Executive Summary

This report analyzes the U.S. National Oceanic and Atmospheric Administration (NOAA) Storm Database to identify which types of weather events are most harmful to population health and which cause the greatest economic consequences. The database covers storm events from 1950 to November 2011. After cleaning and standardizing event types, we computed total fatalities and injuries per event type, as well as total property and crop damage. The results show that tornadoes cause the highest combined number of fatalities and injuries, far exceeding other event types. Excessive heat, flash floods, lightning, and thunderstorms also contribute significantly to health impacts. In terms of economic damage, floods are the costliest, followed by hurricanes/typhoons, tornadoes, and storm surges. These findings can help government and municipal managers prioritize resources for preparedness and response.

Data Processing

Loading Required Libraries

library(dplyr)
## 
## Attaching package: 'dplyr'
## The following objects are masked from 'package:stats':
## 
##     filter, lag
## The following objects are masked from 'package:base':
## 
##     intersect, setdiff, setequal, union
library(ggplot2)
library(tidyr)

Loading the Data

The raw CSV file repdata-data-StormData.csv is read into R. The file is large, so we set stringsAsFactors = FALSE to speed up processing.

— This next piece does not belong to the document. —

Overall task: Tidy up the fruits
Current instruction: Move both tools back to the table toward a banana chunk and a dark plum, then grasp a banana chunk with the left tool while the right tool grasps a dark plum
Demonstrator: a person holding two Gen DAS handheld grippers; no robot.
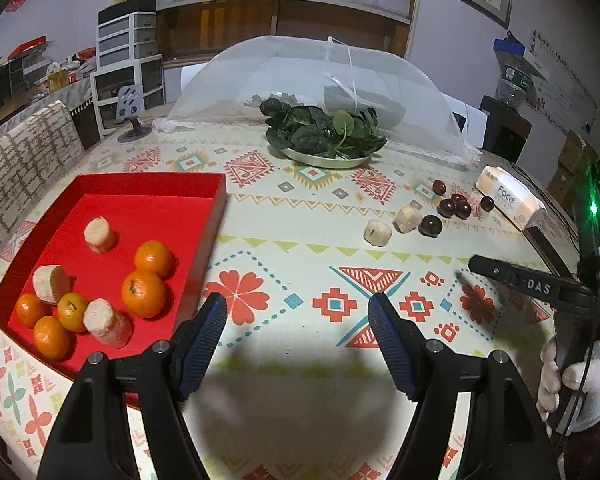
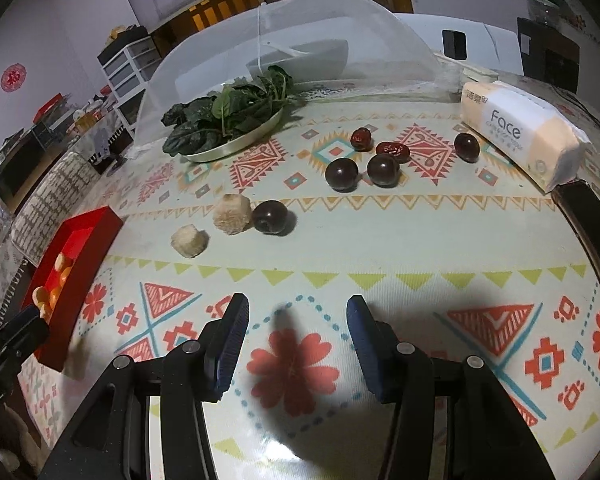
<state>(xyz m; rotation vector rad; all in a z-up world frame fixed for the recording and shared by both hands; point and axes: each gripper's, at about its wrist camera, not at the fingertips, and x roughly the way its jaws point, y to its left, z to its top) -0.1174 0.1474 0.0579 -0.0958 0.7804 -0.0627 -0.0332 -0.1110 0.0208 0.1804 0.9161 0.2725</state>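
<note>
A red tray (image 1: pixel 100 186) at the left holds several oranges (image 1: pixel 143 294) and three pale cut pieces (image 1: pixel 98 234). My left gripper (image 1: pixel 298 312) hovers open over the tablecloth just right of the tray, nothing between its fingers. Two more pale pieces (image 2: pixel 231 214) (image 2: pixel 188 241) lie mid-table beside a dark round fruit (image 2: pixel 270 216). Further back sit several dark fruits (image 2: pixel 341 173) and two wrinkled red dates (image 2: pixel 393 149). My right gripper (image 2: pixel 298 314) stands open and empty above the cloth, short of these fruits. The right gripper also shows at the right edge of the left wrist view (image 1: pixel 476 266).
A metal plate of leafy greens (image 2: pixel 228 116) stands at the back in front of a mesh food cover (image 2: pixel 340 20). A tissue pack (image 2: pixel 520 132) lies at the right with a dark flat object (image 2: pixel 588 216) by it. A gloved hand (image 1: pixel 556 376) holds the right gripper.
</note>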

storm_data <- read.csv("repdata-data-StormData.csv", stringsAsFactors = FALSE)
dim(storm_data)
## [1] 902297     37

Data Cleaning

The analysis focuses on event type (EVTYPE), fatalities (FATALITIES), injuries (INJURIES), property damage (PROPDMG and PROPDMGEXP), and crop damage (CROPDMG and CROPDMGEXP).

Standardizing Event Types

The EVTYPE column contains many variations (e.g., “TORNADO”, “Tornado”, “TORNADOES”). We convert all to uppercase and then collapse similar names using a mapping table based on common groupings. This ensures consistent aggregation.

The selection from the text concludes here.